**Exercise objective:** Once you have read the records, output them exactly.
*** Opening of Records provided ***
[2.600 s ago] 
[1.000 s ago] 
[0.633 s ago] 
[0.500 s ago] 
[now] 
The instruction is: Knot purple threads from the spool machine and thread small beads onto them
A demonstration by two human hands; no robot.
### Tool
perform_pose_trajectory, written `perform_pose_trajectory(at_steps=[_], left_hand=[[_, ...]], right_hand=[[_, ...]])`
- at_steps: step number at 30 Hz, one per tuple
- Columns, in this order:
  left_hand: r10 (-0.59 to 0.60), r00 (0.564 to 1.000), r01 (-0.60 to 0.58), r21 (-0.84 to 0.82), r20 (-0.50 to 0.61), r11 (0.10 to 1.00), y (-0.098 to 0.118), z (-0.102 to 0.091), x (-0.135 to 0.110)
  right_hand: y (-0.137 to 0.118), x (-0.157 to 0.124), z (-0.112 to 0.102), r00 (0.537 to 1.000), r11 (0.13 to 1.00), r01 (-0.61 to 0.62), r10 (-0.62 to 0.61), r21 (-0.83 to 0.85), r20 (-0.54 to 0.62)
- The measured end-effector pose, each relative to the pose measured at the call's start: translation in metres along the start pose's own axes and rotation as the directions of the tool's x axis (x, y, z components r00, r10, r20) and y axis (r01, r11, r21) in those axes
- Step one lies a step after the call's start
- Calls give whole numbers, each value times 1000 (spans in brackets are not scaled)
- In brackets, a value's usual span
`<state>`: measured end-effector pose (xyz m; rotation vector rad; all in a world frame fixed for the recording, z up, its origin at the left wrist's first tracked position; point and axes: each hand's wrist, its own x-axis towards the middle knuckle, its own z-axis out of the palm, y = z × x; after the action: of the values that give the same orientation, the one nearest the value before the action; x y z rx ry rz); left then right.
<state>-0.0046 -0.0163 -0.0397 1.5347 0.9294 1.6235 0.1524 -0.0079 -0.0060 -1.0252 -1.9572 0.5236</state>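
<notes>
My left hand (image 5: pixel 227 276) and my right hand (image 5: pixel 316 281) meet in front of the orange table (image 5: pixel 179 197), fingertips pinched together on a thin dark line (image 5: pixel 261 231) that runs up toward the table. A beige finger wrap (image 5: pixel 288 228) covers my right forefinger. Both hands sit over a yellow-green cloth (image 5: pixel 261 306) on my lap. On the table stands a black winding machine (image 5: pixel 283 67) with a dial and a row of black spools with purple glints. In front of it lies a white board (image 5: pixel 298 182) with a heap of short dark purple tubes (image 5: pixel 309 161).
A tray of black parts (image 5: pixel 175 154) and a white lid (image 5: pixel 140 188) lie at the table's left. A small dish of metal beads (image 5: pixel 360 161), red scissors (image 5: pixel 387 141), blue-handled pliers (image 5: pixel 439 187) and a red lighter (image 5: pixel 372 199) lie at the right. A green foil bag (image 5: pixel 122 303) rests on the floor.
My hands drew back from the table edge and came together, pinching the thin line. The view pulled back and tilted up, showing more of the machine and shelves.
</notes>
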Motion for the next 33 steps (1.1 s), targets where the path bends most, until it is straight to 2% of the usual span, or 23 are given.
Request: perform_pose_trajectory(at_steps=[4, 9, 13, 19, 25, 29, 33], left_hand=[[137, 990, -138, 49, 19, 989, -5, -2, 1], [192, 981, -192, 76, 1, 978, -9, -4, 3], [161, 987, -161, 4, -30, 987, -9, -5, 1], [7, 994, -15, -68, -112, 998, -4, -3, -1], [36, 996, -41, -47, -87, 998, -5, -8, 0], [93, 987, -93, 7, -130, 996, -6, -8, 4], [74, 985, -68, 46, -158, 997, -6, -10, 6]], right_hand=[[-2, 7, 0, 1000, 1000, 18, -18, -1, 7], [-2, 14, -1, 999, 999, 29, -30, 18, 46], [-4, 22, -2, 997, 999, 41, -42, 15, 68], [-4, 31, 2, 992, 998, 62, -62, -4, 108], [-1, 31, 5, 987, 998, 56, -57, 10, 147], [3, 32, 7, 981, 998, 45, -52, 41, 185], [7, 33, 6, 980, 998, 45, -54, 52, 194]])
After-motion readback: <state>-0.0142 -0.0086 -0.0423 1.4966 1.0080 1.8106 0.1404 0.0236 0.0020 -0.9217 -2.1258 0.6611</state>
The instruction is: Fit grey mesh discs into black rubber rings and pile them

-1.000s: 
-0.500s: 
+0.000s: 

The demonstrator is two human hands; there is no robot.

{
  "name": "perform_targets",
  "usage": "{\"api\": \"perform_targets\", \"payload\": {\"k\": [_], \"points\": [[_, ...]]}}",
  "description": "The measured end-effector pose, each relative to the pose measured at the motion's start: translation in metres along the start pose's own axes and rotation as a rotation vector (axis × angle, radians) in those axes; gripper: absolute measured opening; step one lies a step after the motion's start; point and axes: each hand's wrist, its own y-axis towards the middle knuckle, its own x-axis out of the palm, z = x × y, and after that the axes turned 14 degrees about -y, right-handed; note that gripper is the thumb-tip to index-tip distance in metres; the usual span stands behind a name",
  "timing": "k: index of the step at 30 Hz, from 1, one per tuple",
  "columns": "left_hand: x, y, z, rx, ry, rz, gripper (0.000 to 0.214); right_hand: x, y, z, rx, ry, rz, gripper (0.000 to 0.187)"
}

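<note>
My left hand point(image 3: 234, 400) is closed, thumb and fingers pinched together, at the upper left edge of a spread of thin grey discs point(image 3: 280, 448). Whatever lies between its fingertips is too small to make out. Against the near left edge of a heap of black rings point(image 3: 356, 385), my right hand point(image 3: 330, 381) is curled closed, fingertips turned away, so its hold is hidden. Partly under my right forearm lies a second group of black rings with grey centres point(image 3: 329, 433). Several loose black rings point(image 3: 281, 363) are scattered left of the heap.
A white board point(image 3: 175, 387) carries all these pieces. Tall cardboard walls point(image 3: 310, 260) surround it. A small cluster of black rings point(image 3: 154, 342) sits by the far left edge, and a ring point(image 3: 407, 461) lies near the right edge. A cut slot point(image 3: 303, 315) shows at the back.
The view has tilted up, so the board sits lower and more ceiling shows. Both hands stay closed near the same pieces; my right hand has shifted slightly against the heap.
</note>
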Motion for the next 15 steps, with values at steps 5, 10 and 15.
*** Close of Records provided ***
**Answer section:**
[2.600 s ago] 
[1.000 s ago] 
[0.633 s ago] 
[0.500 s ago] 
[now] 
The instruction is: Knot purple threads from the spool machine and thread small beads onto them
A demonstration by two human hands; no robot.
### Tool
perform_pose_trajectory, written `perform_pose_trajectory(at_steps=[_], left_hand=[[_, ...]], right_hand=[[_, ...]])`
- at_steps: step number at 30 Hz, one per tuple
- Columns, in this order:
  left_hand: r10 (-0.59 to 0.60), r00 (0.564 to 1.000), r01 (-0.60 to 0.58), r21 (-0.84 to 0.82), r20 (-0.50 to 0.61), r11 (0.10 to 1.00), y (-0.098 to 0.118), z (-0.102 to 0.091), x (-0.135 to 0.110)
  right_hand: y (-0.137 to 0.118), x (-0.157 to 0.124), z (-0.112 to 0.102), r00 (0.537 to 1.000), r11 (0.13 to 1.00), r01 (-0.61 to 0.62), r10 (-0.62 to 0.61), r21 (-0.83 to 0.85), r20 (-0.54 to 0.62)
- The measured end-effector pose, each relative to the pose measured at the call's start: translation in metres along the start pose's own axes and rotation as the directions of the tool's x axis (x, y, z components r00, r10, r20) and y axis (r01, r11, r21) in those axes
- Step one lies a step after the call's start
- Calls give whole numbers, each value times 1000 (spans in brackets are not scaled)
- In brackets, a value's usual span
`<state>`: measured end-effector pose (xyz m; rotation vector rad; all in a world frame fixed for the recording, z up, its origin at the left wrist's first tracked position; point and axes: each hand's wrist, its own x-axis towards the middle knuckle, its own z-axis out of the palm, y = z × x; after the action: of the values that give the same orientation, the one nearest the value before the action; x y z rx ry rz); left then right.
<state>-0.0046 -0.0163 -0.0397 1.5347 0.9294 1.6235 0.1524 -0.0079 -0.0060 -1.0252 -1.9572 0.5236</state>
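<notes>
My left hand (image 5: pixel 227 276) and my right hand (image 5: pixel 316 281) meet in front of the orange table (image 5: pixel 179 197), fingertips pinched together on a thin dark line (image 5: pixel 261 231) that runs up toward the table. A beige finger wrap (image 5: pixel 288 228) covers my right forefinger. Both hands sit over a yellow-green cloth (image 5: pixel 261 306) on my lap. On the table stands a black winding machine (image 5: pixel 283 67) with a dial and a row of black spools with purple glints. In front of it lies a white board (image 5: pixel 298 182) with a heap of short dark purple tubes (image 5: pixel 309 161).
A tray of black parts (image 5: pixel 175 154) and a white lid (image 5: pixel 140 188) lie at the table's left. A small dish of metal beads (image 5: pixel 360 161), red scissors (image 5: pixel 387 141), blue-handled pliers (image 5: pixel 439 187) and a red lighter (image 5: pixel 372 199) lie at the right. A green foil bag (image 5: pixel 122 303) rests on the floor.
My hands drew back from the table edge and came together, pinching the thin line. The view pulled back and tilted up, showing more of the machine and shelves.
</notes>
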Motion for the next 33 steps (1.1 s), targets where the path bends most, until it is straight to 2% of the usual span, or 23 are given.
Request: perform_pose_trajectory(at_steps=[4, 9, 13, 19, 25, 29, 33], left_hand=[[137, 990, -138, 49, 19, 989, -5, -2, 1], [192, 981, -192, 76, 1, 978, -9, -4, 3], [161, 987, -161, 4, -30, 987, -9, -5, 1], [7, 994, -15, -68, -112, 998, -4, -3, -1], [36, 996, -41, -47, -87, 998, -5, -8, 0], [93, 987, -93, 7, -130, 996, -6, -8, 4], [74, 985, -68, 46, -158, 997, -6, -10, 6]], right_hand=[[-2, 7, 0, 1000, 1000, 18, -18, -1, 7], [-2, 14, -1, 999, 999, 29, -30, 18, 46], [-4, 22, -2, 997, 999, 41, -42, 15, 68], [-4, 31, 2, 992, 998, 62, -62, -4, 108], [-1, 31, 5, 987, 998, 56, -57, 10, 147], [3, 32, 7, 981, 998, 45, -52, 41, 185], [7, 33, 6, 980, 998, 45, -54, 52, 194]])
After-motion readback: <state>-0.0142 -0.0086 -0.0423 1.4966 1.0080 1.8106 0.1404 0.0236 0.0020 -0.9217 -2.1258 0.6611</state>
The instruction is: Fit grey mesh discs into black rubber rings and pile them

-1.000s: 
-0.500s: 
+0.000s: 

The demonstrator is two human hands; there is no robot.

{
  "name": "perform_targets",
  "usage": "{\"api\": \"perform_targets\", \"payload\": {\"k\": [_], \"points\": [[_, ...]]}}",
  "description": "The measured end-effector pose, each relative to the pose measured at the motion's start: translation in metres along the start pose's own axes and rotation as a rotation vector (axis × angle, radians) in those axes; gripper: absolute measured opening; step one lies a step after the motion's start; point and axes: each hand's wrist, its own y-axis towards the middle knuckle, its own x-axis out of the palm, z = x × y, and after that the axes turned 14 degrees about -y, right-handed; note that gripper is the thumb-tip to index-tip distance in metres; the usual span stands behind a name",
  "timing": "k: index of the step at 30 Hz, from 1, one per tuple",
  "columns": "left_hand: x, y, z, rx, ry, rz, gripper (0.000 to 0.214); right_hand: x, y, z, rx, ry, rz, gripper (0.000 to 0.187)"
}

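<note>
My left hand point(image 3: 234, 400) is closed, thumb and fingers pinched together, at the upper left edge of a spread of thin grey discs point(image 3: 280, 448). Whatever lies between its fingertips is too small to make out. Against the near left edge of a heap of black rings point(image 3: 356, 385), my right hand point(image 3: 330, 381) is curled closed, fingertips turned away, so its hold is hidden. Partly under my right forearm lies a second group of black rings with grey centres point(image 3: 329, 433). Several loose black rings point(image 3: 281, 363) are scattered left of the heap.
A white board point(image 3: 175, 387) carries all these pieces. Tall cardboard walls point(image 3: 310, 260) surround it. A small cluster of black rings point(image 3: 154, 342) sits by the far left edge, and a ring point(image 3: 407, 461) lies near the right edge. A cut slot point(image 3: 303, 315) shows at the back.
The view has tilted up, so the board sits lower and more ceiling shows. Both hands stay closed near the same pieces; my right hand has shifted slightly against the heap.
</note>
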Motion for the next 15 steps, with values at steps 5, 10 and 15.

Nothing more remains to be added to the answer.